* What you will do *
Without copying any picture, transcribe exactly the lines of the data below from the one containing "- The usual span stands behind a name" through the one containing "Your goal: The".

* Source data *

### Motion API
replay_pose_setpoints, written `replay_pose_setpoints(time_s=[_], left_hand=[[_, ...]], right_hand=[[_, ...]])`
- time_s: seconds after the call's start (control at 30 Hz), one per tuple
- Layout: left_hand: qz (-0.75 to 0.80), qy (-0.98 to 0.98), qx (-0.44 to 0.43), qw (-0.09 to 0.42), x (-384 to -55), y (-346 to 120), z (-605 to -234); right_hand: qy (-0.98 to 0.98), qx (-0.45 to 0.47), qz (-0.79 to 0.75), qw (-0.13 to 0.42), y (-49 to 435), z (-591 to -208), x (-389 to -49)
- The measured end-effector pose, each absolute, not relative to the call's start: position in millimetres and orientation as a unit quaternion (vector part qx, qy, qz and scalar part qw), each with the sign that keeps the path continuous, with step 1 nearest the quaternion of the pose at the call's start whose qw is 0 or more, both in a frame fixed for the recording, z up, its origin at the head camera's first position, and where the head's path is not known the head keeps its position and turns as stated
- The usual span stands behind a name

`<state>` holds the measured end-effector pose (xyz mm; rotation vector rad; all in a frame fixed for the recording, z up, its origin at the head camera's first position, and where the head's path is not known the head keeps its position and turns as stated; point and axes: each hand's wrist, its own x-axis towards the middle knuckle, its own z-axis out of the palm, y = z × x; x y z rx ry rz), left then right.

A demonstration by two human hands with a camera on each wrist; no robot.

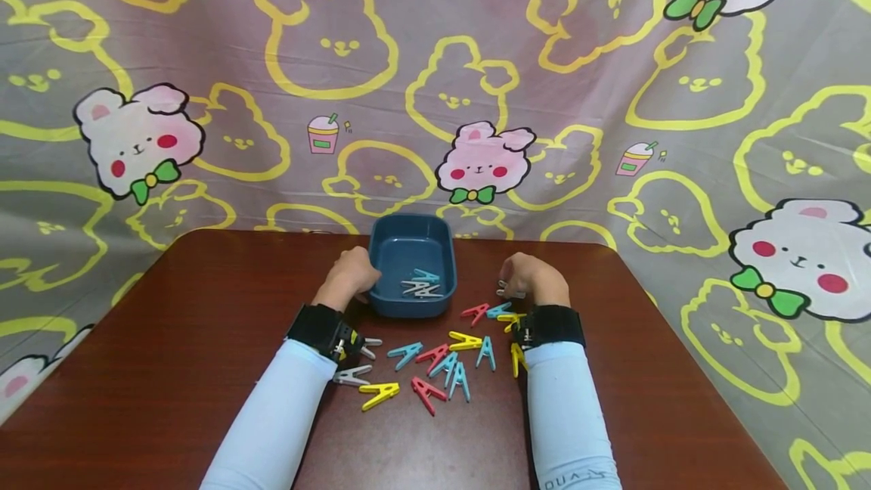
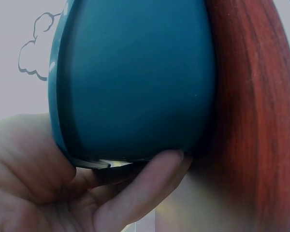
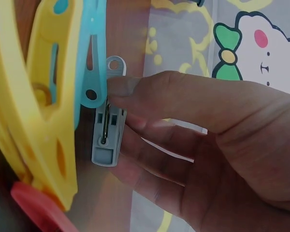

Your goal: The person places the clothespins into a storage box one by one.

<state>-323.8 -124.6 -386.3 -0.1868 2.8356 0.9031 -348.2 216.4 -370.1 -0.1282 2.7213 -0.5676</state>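
Note:
My left hand (image 1: 351,274) grips the left side of a dark blue plastic basin (image 1: 412,308), its fingers bent at the wall in the left wrist view. Inside the basin lie a blue clothespin (image 1: 426,276) and a few grey clothespins (image 1: 423,291), near the front end. To the right of the basin, my right hand (image 1: 536,278) pinches a grey clothespin (image 3: 105,140) between thumb and fingers, close over the table. Beside it in the right wrist view are a blue clothespin (image 3: 93,58) and yellow clothespins (image 3: 63,121).
In front of the basin several clothespins are scattered, among them a red one (image 1: 428,393), a yellow one (image 1: 379,395), a blue one (image 1: 459,382) and a grey one (image 1: 352,376). A patterned cloth (image 1: 381,119) hangs behind the dark wooden table (image 1: 204,308).

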Motion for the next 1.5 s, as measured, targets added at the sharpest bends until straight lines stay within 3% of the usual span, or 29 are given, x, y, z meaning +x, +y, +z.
replay_pose_setpoints(time_s=[0.6,0.73,1.0,1.3,1.37,1.5], left_hand=[[0.311,0.943,-0.07,0.1,-350.3,-132.7,-405.6],[0.317,0.94,-0.073,0.1,-341.6,-130.4,-397.7],[0.32,0.94,-0.07,0.091,-329.4,-127.9,-387.1],[0.324,0.938,-0.061,0.105,-352.8,-134.2,-408.1],[0.323,0.938,-0.068,0.11,-350.0,-131.8,-403.2],[0.32,0.939,-0.062,0.109,-374.7,-140.0,-429.6]], right_hand=[[0.968,-0.065,-0.188,0.153,214.2,-370.0,-350.9],[0.97,-0.084,-0.184,0.131,212.4,-368.1,-349.9],[0.973,-0.12,-0.189,0.045,181.6,-353.6,-342.4],[0.969,-0.149,-0.132,-0.149,127.6,-346.3,-339.0],[0.962,-0.164,-0.136,-0.169,119.7,-347.1,-338.6],[0.956,-0.2,-0.137,-0.166,108.3,-350.4,-338.2]])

* Written solution *
- The usual span stands behind a name

`<state>` holds the measured end-effector pose (xyz mm; rotation vector rad; all in a frame fixed for the recording, z up, its origin at the head camera's first position, and where the head's path is not known the head keeps its position and turns as stated; point and axes: each hand's wrist, its own x-axis towards the middle knuckle, its own z-axis out of the palm, y = z × x; x y z rx ry rz), left then right.

A demonstration by two human hands with a camera on each wrist; no robot.


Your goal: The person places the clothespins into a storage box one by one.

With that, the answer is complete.